While work had begun in 2008 to develop the Agni-5, it was only in April 2012 that the missile had a successful launch. In 2018, India’s DRDO and SFC had conducted extensive joint user trials of the canister-launched Agni-5 successfully and the Indian armed forces inducted the missile system in 2019. The effort to MIRV these missiles began, and has now been successful, conferring a much-needed MIRV capability to the armed forces. It goes without saying that India will take the necessary steps to upgrade the platform and warhead technology, besides working on hypersonic missiles, which I recall, was an obsession with Dr Kalam.

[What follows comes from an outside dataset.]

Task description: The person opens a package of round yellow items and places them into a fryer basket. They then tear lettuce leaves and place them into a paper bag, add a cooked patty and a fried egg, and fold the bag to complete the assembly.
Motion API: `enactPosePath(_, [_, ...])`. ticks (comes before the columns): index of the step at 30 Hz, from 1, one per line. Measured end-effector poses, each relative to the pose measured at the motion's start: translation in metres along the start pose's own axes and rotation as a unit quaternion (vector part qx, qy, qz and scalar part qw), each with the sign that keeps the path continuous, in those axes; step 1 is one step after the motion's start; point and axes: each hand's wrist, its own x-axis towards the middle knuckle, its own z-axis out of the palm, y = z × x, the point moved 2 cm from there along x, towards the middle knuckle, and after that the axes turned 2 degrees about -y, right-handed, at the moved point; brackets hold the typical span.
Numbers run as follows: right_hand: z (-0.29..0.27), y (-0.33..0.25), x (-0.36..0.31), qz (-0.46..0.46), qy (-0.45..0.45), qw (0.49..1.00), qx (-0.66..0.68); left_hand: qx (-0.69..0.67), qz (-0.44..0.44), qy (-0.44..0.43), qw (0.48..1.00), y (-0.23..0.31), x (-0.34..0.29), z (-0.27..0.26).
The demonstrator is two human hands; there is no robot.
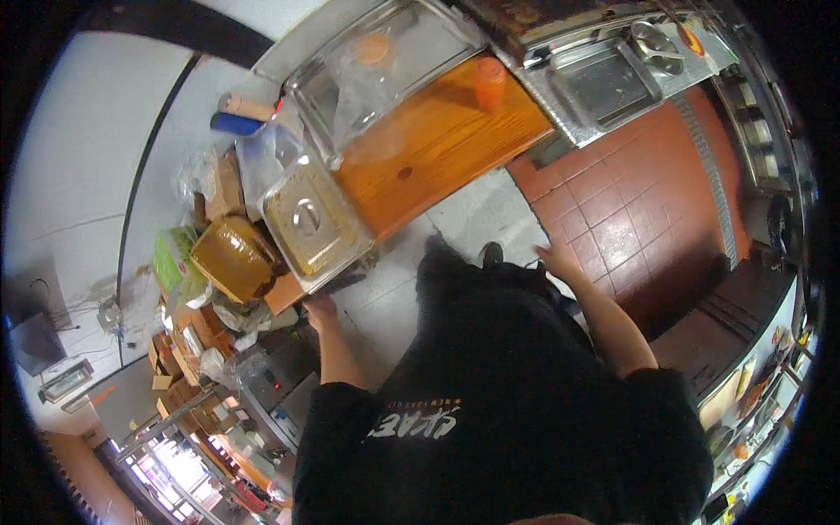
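Observation:
My left hand (320, 311) is low beside the near corner of a steel food pan with a lid (306, 218). Its fingers are smeared and partly hidden. Next to it, a dark blade-like shape (345, 284) sticks out; I cannot tell whether the hand holds it. Out to the right of my body, over the floor, hangs my right hand (558, 261), its fingers apart and nothing visible in them. The lidded pan, stained yellow-brown, stands at the left end of a wooden board (437, 144). An orange-red squeeze bottle (490, 84) stands on the board's far right part.
Behind the board lies a large steel tray (411, 66) with a plastic bag (360, 87). At the far right are a shallow steel pan (605, 83) and a round bowl (656, 48). A wrapped brown block (234, 258) and bags crowd the left. Red tiles (612, 210) cover the right floor.

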Motion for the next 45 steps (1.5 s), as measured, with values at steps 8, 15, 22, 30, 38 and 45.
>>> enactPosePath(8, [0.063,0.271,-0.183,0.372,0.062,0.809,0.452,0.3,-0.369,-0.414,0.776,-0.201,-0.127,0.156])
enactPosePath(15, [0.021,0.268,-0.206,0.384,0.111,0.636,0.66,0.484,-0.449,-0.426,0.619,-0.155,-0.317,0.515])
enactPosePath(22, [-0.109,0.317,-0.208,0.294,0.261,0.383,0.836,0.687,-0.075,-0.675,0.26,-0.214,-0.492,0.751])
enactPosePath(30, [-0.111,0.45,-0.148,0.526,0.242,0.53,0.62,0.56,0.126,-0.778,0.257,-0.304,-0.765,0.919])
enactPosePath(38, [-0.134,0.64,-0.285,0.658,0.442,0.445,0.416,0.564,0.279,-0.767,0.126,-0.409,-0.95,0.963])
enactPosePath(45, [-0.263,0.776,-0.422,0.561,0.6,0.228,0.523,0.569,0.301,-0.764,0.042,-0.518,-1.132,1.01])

Though the induction of Agni-5 missiles with MIRV capabilities has long been sought, yet India’s recent test raised some eyebrows among the scientific community within our strategic partners, particularly the United States. Unlike China and Pakistan, India has a clear-cut “no first use” nuclear policy. Some of these scientists say that MIRV technology, which increases the survivability of its nuclear-tipped missiles, could also be useful for first-strike capabilities.
The director of the Nuclear Information Project, Federation of American Scientists, Hans Kristensen, had earlier said that if India succeeds in developing an operational MIRV capability for its ballistic missiles, it will be able “to strike more targets with fewer missiles”. He further warned that Indian missiles with MIRVs would become more important targets for an adversary to destroy before they could be launched to reduce the damage could inflict. He has further said that the MIRV capability would “allow India to add to its nuclear stockpile in the future, especially if its plutonium production capability can make use of the unsafeguarded
breeder reactors that are currently under construction”. However, an Indian nuclear scholar, Debalina Ghoshal, has rubbished Dr Krisensen’s prognosis. She contends that “for India, the MIRV technology will strengthen the no-first use doctrine. Having capabilities in missile systems that can evade missile defence systems negates the concern of a ‘use them or lose them’ dilemma”.
Those who try to wrongly bracket India with China or Pakistan -- both nuclear weapons states -- must realise that since India’s entry into the nuclear weapons nations club, India has consciously taken the decision of the “no first use” doctrine, which adequately speaks of India’s maturity and non-aggressive attitude. As an emerging global power, India has consistently displayed a sense of geopolitical balance and adherence to UN-promulgated norms and values.
India has no hegemonistic inclinations and thus the induction of missiles of various capabilities is only for its legitimate defence needs in a volatile neighbourhood and region. Nevertheless, with our growing nuclear capabilities and factoring in China and Pakistan’s intent towards us, India too needs to think afresh about its nuclear doctrine, including the continuation or otherwise of the “no first use” policy.